La vérification de l’âge, nerf de la guerre

Le texte impose cette fois aux plateformes l’obligation de déployer un dispositif de vérification « robuste et certifié » par l’Arcom, le régulateur de l’audiovisuel et du numérique. Fini la simple déclaration de date de naissance.

Plusieurs technologies sont sur la table. La plus avancée, la vérification par tiers de confiance, fonctionne sur un principe simple : un service externe certifie l’âge de l’utilisateur sans transmettre son identité à la plateforme. C’est la piste que privilégie la CNIL pour concilier protection des mineurs et respect de la vie privée.

L’Australie, qui a adopté en novembre 2024 une loi interdisant les réseaux sociaux aux moins de 16 ans, teste actuellement un système similaire, mais basé sur la biométrie faciale. Ce choix divise : efficace sur le papier, il soulève des questions majeures sur la collecte de données biométriques de millions de mineurs.

En cas de non-conformité, les sanctions financières prévues dans le texte sénatorial grimpent considérablement par rapport à 2023 : jusqu’à 1 % du chiffre d’affaires mondial du contrevenant. Pour TikTok, propriété de ByteDance, cela représenterait une amende potentielle dépassant le milliard d’euros.

Un verdict américain qui tombe au bon moment

Le calendrier parlementaire n’est pas anodin. Quelques jours plus tôt, un jury de Santa Fe, au Nouveau-Mexique, condamnait Meta à 375 millions de dollars de dommages et intérêts pour « mise en danger de mineurs » sur Instagram et Facebook.
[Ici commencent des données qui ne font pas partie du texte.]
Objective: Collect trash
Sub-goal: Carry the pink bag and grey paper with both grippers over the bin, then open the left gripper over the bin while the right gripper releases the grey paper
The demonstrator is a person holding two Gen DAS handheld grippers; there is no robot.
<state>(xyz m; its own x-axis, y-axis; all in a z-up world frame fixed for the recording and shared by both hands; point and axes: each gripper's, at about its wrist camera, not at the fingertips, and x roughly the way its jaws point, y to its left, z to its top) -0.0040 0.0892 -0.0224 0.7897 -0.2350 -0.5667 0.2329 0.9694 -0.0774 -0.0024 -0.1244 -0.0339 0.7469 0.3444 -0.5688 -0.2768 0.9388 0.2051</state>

Selon le verdict, rapporté par Le Monde et la BBC, l’entreprise de Mark Zuckerberg a délibérément privilégié ses profits à la sécurité de ses jeunes utilisateurs, en dissimulant les conclusions de ses propres études internes sur les effets nocifs de ses algorithmes.

Ce verdict, qualifié d’« historique » par les associations américaines de protection de l’enfance, a fait le tour du monde. Il renforce le camp des législateurs européens favorables à des mesures coercitives. En France, le débat dépasse les clivages politiques habituels : de la gauche à la droite, rares sont les voix qui s’opposent au principe de protection renforcée.

Les ados français, plus connectés que la moyenne

Les données confirment l’urgence du sujet. Selon le baromètre numérique du Credoc (2025), 63 % des enfants de 10 ans possèdent un smartphone en France, contre 45 % en Allemagne et 38 % en Italie. L’âge moyen d’inscription sur un réseau social tourne autour de 8 ans et demi d’après l’association e-Enfance, bien en dessous de la limite légale.

Les conséquences mesurées sont préoccupantes. Un rapport de Santé publique France publié en janvier 2026 relève une augmentation de 40 % des consultations pour anxiété chez les 11-14 ans entre 2019 et 2025, avec une corrélation significative entre le temps d’écran quotidien et les symptômes dépressifs. Le chirurgien général américain (Surgeon General) avait publié dès 2023 un avis officiel qualifiant les réseaux sociaux de « risque profond » pour la santé mentale des adolescents, un document cité dans les travaux préparatoires du texte sénatorial français.

La course contre la montre de septembre

Le texte doit encore passer en séance plénière au Sénat avant d’être examiné par l’Assemblée nationale. Le gouvernement a exprimé sa volonté de boucler le processus législatif avant l’été pour permettre aux plateformes de s’adapter pendant les vacances scolaires.

Le pari reste risqué. En 2023, TikTok avait mis plus de six mois à implémenter un semblant de contrôle parental, pour un résultat jugé cosmétique par l’Arcom. La différence, cette fois, pourrait venir du volet sanctions : avec 1 % du chiffre d’affaires mondial en jeu et un verdict américain à 375 millions de dollars en toile de fond, les directions juridiques de Pékin, Menlo Park et Los Angeles ont des raisons de prendre le texte au sérieux.

L’Assemblée nationale examinera le texte en avril. Si le calendrier tient, les plateformes auront jusqu’au 1er septembre pour se mettre en conformité, sous peine de sanctions immédiates de l’Arcom.